__Your instructions__. The listing below must be returned in full and unchanged, without the images it carries.

__Supplied records__.

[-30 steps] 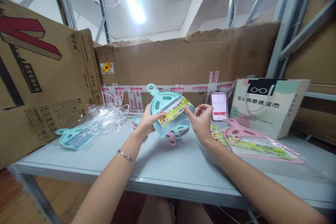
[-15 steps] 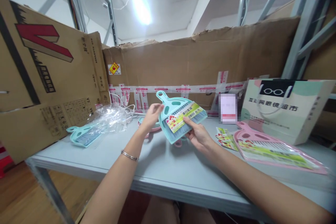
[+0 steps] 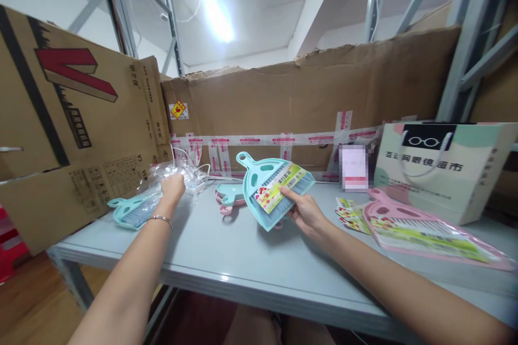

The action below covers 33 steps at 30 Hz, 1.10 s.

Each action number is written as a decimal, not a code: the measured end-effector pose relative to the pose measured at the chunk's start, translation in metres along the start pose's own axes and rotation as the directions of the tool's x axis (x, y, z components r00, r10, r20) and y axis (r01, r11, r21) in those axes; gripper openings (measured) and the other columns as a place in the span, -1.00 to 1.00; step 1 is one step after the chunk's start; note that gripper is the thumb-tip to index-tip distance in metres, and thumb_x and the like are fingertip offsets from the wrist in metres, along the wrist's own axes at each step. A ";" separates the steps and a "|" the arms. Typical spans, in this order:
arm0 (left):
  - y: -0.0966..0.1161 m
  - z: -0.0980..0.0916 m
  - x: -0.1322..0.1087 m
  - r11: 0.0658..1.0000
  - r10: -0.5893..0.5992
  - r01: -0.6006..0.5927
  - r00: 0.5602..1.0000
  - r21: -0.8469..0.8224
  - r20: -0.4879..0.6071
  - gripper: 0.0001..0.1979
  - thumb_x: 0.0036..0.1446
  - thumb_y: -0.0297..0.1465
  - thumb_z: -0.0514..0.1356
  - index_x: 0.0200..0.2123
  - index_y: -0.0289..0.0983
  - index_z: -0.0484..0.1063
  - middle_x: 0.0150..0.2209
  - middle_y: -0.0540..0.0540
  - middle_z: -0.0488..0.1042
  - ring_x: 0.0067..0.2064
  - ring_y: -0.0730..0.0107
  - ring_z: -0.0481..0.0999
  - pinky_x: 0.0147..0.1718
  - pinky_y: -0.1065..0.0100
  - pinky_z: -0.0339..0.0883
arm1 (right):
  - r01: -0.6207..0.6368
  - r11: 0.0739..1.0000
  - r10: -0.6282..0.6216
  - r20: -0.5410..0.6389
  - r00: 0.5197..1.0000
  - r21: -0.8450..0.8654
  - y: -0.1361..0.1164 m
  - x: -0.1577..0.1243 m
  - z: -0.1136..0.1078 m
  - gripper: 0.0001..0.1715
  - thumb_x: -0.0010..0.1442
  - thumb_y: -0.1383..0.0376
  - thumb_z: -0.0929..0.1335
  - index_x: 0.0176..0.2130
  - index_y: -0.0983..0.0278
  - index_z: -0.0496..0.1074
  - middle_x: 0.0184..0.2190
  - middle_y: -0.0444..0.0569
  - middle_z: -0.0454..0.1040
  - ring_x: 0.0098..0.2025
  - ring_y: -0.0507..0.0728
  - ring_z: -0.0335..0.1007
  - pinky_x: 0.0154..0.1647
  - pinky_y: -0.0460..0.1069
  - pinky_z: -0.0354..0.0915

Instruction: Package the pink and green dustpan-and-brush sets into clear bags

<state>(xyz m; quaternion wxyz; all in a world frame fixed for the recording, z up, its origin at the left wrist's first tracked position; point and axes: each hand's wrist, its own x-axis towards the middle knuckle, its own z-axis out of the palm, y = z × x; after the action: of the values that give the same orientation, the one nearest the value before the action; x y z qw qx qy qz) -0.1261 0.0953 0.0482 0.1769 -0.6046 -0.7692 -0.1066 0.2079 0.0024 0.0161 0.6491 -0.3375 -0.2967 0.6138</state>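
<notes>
My right hand (image 3: pixel 305 211) is closed on the lower right edge of a mint-green dustpan (image 3: pixel 253 183), its thumb on the front. A small brush with grey-blue bristles and a colourful printed card (image 3: pixel 279 188) lies against the pan. Over at the left, my left hand (image 3: pixel 173 188) is among crumpled clear plastic bags (image 3: pixel 156 178), its fingers curled. Whatever those fingers grip is hidden. Just below that hand lies another mint-green dustpan (image 3: pixel 123 213) with a brush, partly under plastic. Behind the held set are pink and mint pieces (image 3: pixel 230 197) on the table.
A bagged pink dustpan set (image 3: pixel 424 226) and printed cards (image 3: pixel 350 218) lie on the grey table (image 3: pixel 226 259) at right. Behind them stands a paper bag (image 3: pixel 437 172). Cardboard boxes (image 3: pixel 259 102) wall off the back and left; a white cable (image 3: pixel 204 167) runs behind the plastic.
My left hand has let go of the dustpan's handle end and moved left to the plastic bags. The right hand still holds the dustpan, now slightly lower.
</notes>
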 end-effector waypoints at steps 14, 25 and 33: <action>-0.010 0.006 -0.020 0.958 0.279 -0.284 0.955 -0.034 -0.097 -0.68 0.05 -0.51 -0.02 -0.29 -0.16 0.50 -0.05 -0.11 0.45 0.05 0.12 0.29 -0.03 0.09 0.06 | 0.010 1.000 -0.010 -0.036 0.999 0.007 -0.009 0.001 0.000 -0.90 0.01 0.48 0.37 -0.36 0.36 0.44 -0.54 -0.07 0.55 -0.54 0.06 0.46 -0.52 -0.07 0.43; 0.050 -0.005 -0.016 1.000 -0.024 0.023 0.984 -0.011 -0.177 -0.52 0.06 -0.20 0.09 -0.06 -0.45 0.33 -0.02 -0.46 0.33 0.02 -0.10 0.29 -0.14 0.02 0.24 | 0.009 0.999 -0.010 -0.021 1.000 -0.038 -0.006 0.000 -0.001 -0.90 0.02 0.47 0.37 -0.35 0.36 0.43 -0.54 -0.07 0.55 -0.54 0.05 0.46 -0.51 -0.07 0.43; 0.052 -0.030 -0.018 1.000 0.010 -0.010 0.986 -0.001 -0.166 -0.67 0.13 -0.59 -0.12 -0.12 -0.41 0.34 -0.13 -0.36 0.40 -0.09 0.09 0.42 -0.27 0.24 0.31 | 0.004 1.000 -0.004 -0.008 1.000 -0.027 -0.010 -0.006 0.001 -0.89 0.00 0.46 0.37 -0.36 0.36 0.44 -0.52 -0.05 0.55 -0.53 0.06 0.45 -0.53 -0.08 0.41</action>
<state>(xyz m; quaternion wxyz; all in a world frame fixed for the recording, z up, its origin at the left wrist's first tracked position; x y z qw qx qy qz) -0.0677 0.0807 0.0661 0.2403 -0.5976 -0.7487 -0.1564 0.2127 -0.0040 0.0254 0.6470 -0.3481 -0.3030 0.6070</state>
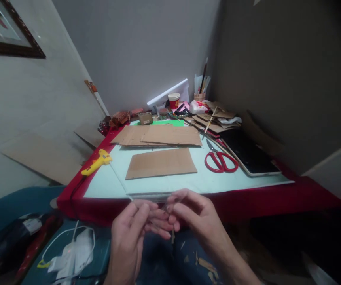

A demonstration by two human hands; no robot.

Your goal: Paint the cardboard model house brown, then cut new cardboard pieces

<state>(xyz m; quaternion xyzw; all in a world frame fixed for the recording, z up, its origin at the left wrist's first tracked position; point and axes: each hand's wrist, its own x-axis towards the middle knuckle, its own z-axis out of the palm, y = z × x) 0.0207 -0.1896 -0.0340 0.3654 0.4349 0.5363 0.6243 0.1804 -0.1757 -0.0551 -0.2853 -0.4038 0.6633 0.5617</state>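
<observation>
Both hands meet just in front of the table's near edge. My left hand [137, 225] has its thumb pressed towards the index finger, with the other fingers reaching to the right. My right hand [192, 209] is closed in a pinch, its fingertips close to the left fingers. Whatever is between the fingers is too small and blurred to name. Beyond the hands, a rectangular cardboard piece [161, 163] lies flat on the pale sheet [158, 187]. Red-handled scissors [220, 160] rest to its right, blades slightly apart. A yellow glue gun [97, 163] lies to the left.
More cardboard pieces [170, 135] lie behind. At the right is a black tablet-like panel [250, 152]. A red paper cup [174, 101] and a brush holder [200, 95] stand at the back. A white power strip [72, 253] with cables sits low left.
</observation>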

__Solution below__.
[-30 steps] 
[-15 steps] 
[+0 steps] 

The action below covers 33 steps at 30 Hz, 1.10 s.

Each action number is written as a decimal, not a code: the measured end-effector pose relative to the pose measured at the chunk's start, translation in metres along the start pose's own axes and rotation as the directions of the tool's x axis (x, y, z components r00, r10, r20) and y axis (r01, r11, r21) in those axes; gripper openings (measured) and the other columns as a place in the span, -1.00 to 1.00; step 1 is one step after the chunk's start; note that gripper is the thumb-tip to index-tip distance in metres, and thumb_x and the like are fingertip offsets from the wrist in metres, along the wrist's own axes at each step. A ";" separates the steps and a "|" the arms. Typical spans, in this order:
arm0 (left):
  - y: -0.0966..0.1161 m
  - z: -0.0980..0.0916 m
  - x: -0.1322..0.1087 m
  - r11: 0.0658..1.0000
  - r10: -0.5893..0.5992
  - r01: -0.6006..0.5927
  - r00: 0.5602..1.0000
  - r21: -0.8469..0.8224
  - r20: -0.4879..0.6071
  - gripper: 0.0001..0.1979
  - thumb_x: 0.0036..0.1446
  - thumb_y: -0.0297..0.1465
  - thumb_z: -0.0514..0.1356
  - index_x: 0.0200..0.2123
  - index_y: -0.0289..0.0983
  - index_z: -0.0484..0.1063
  - middle_x: 0.0150..0.2209
  - middle_y: -0.0540..0.0540
  - middle_z: -0.0488..0.1042
  - ring_x: 0.0067..0.2064
  - ring_y: -0.0730..0.0107
  - ring_z: -0.0481..0.0999
  - pinky_x: 0.0147..0.1718
  - pinky_y: -0.1065..0.0100
  - pinky_z: -0.0339..0.0883
arm1 (right):
  - r01: -0.6207..0.6368
  - r11: 0.0739..1.0000
  - r10: -0.6282..0.6216
  - r20: -0.5410..0.6389
  - r00: 0.5197..1.0000
  - r21: -0.8450..0.8654
  - y: -0.1361..0.1164 m
  - x: -0.1577..0.1243 m
  - z: -0.1136..0.1078 m
  - gripper: 0.0001..0.1715
  - thumb_x: -0.0010..0.1442
  - thumb_y: -0.1383..0.0376
  - thumb_z: -0.0929..0.1335
  - index_x: 0.0176..0.2130
  - index_y: -0.0983..0.0278
  - index_z: -0.0496..0.1074
  - middle_x: 0.0184..0.2190
  - middle_y: -0.0444..0.0569
  - middle_z: -0.0454..0.1040
  - ring_x: 0.0098..0.2025
  - ring_y: -0.0507..0.0728
  - ring_z: -0.0335..0.1007
  - pinky_x: 0.0154..0.1647
  - pinky_y: -0.0460..0.1069
  - pinky_z: -0.0354..0.0915

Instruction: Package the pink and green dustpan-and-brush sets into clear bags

<state>(xyz m; quaternion wxyz; all in a world frame fixed for the recording, z up, its origin at the left wrist's first tracked position; point and axes: each hand's wrist, its own x-axis towards the middle knuckle, its own z-axis out of the palm, y = z × x; after the action: of the values that give the same orientation, the one nearest the value before the action; x y z qw qx qy qz) -0.1261 0.0953 0.0482 0.1769 -0.6046 -0.7692 -0.1066 0.2079 0.0024 0.0161 0.6491 -0.3375 -0.2967 0.6138</state>
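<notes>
My right hand (image 3: pixel 305 211) is closed on the lower right edge of a mint-green dustpan (image 3: pixel 253 183), its thumb on the front. A small brush with grey-blue bristles and a colourful printed card (image 3: pixel 279 188) lies against the pan. Over at the left, my left hand (image 3: pixel 173 188) is among crumpled clear plastic bags (image 3: pixel 156 178), its fingers curled. Whatever those fingers grip is hidden. Just below that hand lies another mint-green dustpan (image 3: pixel 123 213) with a brush, partly under plastic. Behind the held set are pink and mint pieces (image 3: pixel 230 197) on the table.
A bagged pink dustpan set (image 3: pixel 424 226) and printed cards (image 3: pixel 350 218) lie on the grey table (image 3: pixel 226 259) at right. Behind them stands a paper bag (image 3: pixel 437 172). Cardboard boxes (image 3: pixel 259 102) wall off the back and left; a white cable (image 3: pixel 204 167) runs behind the plastic.
My left hand has let go of the dustpan's handle end and moved left to the plastic bags. The right hand still holds the dustpan, now slightly lower.
</notes>
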 end-effector waypoints at steps 14, 25 and 33: <action>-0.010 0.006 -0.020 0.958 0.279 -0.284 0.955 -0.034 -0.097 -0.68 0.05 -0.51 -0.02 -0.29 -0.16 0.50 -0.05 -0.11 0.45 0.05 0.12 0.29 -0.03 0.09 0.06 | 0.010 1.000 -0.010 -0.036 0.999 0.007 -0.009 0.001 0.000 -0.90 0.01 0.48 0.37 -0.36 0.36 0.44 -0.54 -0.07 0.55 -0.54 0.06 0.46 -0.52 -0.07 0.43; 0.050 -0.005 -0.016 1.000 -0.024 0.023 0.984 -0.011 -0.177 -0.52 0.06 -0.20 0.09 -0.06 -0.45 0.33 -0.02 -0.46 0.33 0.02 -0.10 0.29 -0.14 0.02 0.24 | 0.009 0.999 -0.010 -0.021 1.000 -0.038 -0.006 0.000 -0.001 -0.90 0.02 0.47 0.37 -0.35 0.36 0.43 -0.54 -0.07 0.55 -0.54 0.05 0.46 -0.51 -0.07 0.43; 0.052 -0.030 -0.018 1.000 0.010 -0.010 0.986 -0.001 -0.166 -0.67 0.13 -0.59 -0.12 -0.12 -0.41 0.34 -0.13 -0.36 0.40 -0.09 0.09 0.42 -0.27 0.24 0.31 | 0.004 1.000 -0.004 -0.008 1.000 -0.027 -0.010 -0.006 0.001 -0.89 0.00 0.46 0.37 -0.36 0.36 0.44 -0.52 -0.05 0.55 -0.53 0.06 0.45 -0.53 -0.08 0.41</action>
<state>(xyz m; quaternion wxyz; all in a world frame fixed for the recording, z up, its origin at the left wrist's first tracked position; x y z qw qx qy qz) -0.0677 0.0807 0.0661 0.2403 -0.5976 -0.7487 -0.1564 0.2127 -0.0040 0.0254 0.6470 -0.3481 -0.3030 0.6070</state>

A demonstration by two human hands; no robot.

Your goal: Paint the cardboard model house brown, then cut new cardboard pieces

<state>(xyz m; quaternion xyzw; all in a world frame fixed for the recording, z up, its origin at the left wrist's first tracked position; point and axes: each hand's wrist, its own x-axis towards the middle knuckle, its own z-axis out of the palm, y = z × x) 0.0207 -0.1896 -0.0340 0.3654 0.4349 0.5363 0.6243 0.1804 -0.1757 -0.0551 -0.2853 -0.4038 0.6633 0.5617</state>
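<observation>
Both hands meet just in front of the table's near edge. My left hand [137, 225] has its thumb pressed towards the index finger, with the other fingers reaching to the right. My right hand [192, 209] is closed in a pinch, its fingertips close to the left fingers. Whatever is between the fingers is too small and blurred to name. Beyond the hands, a rectangular cardboard piece [161, 163] lies flat on the pale sheet [158, 187]. Red-handled scissors [220, 160] rest to its right, blades slightly apart. A yellow glue gun [97, 163] lies to the left.
More cardboard pieces [170, 135] lie behind. At the right is a black tablet-like panel [250, 152]. A red paper cup [174, 101] and a brush holder [200, 95] stand at the back. A white power strip [72, 253] with cables sits low left.
</observation>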

What the exercise asked for is now done.